● **Work request**: Output the data below exactly as it is, dropping the pictures from your copy.

● **Collected data**:

· · ·

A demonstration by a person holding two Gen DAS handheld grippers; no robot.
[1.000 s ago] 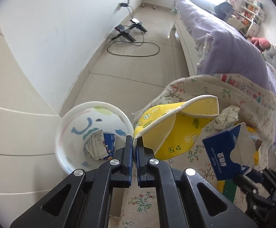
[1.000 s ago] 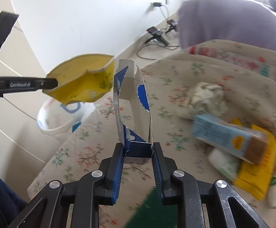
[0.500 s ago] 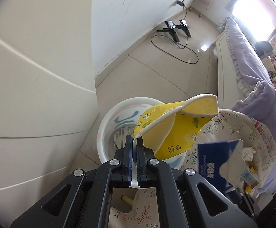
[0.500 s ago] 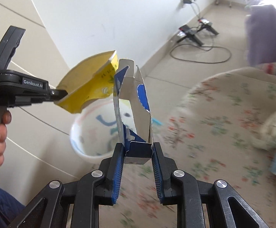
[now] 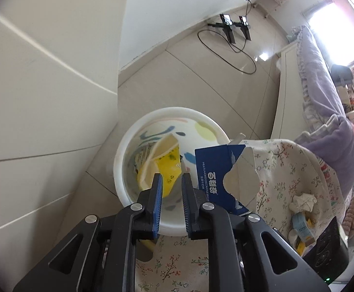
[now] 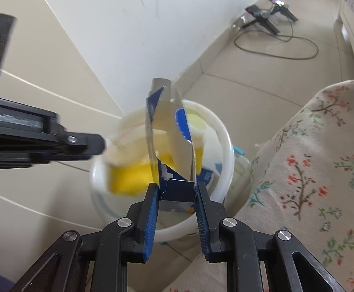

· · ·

● **Exercise response**:
A demonstration by a person holding two Gen DAS handheld grippers; no robot.
[1.000 s ago] 
[1.000 s ago] 
[0.500 s ago] 
[0.500 s ago] 
[now] 
[now] 

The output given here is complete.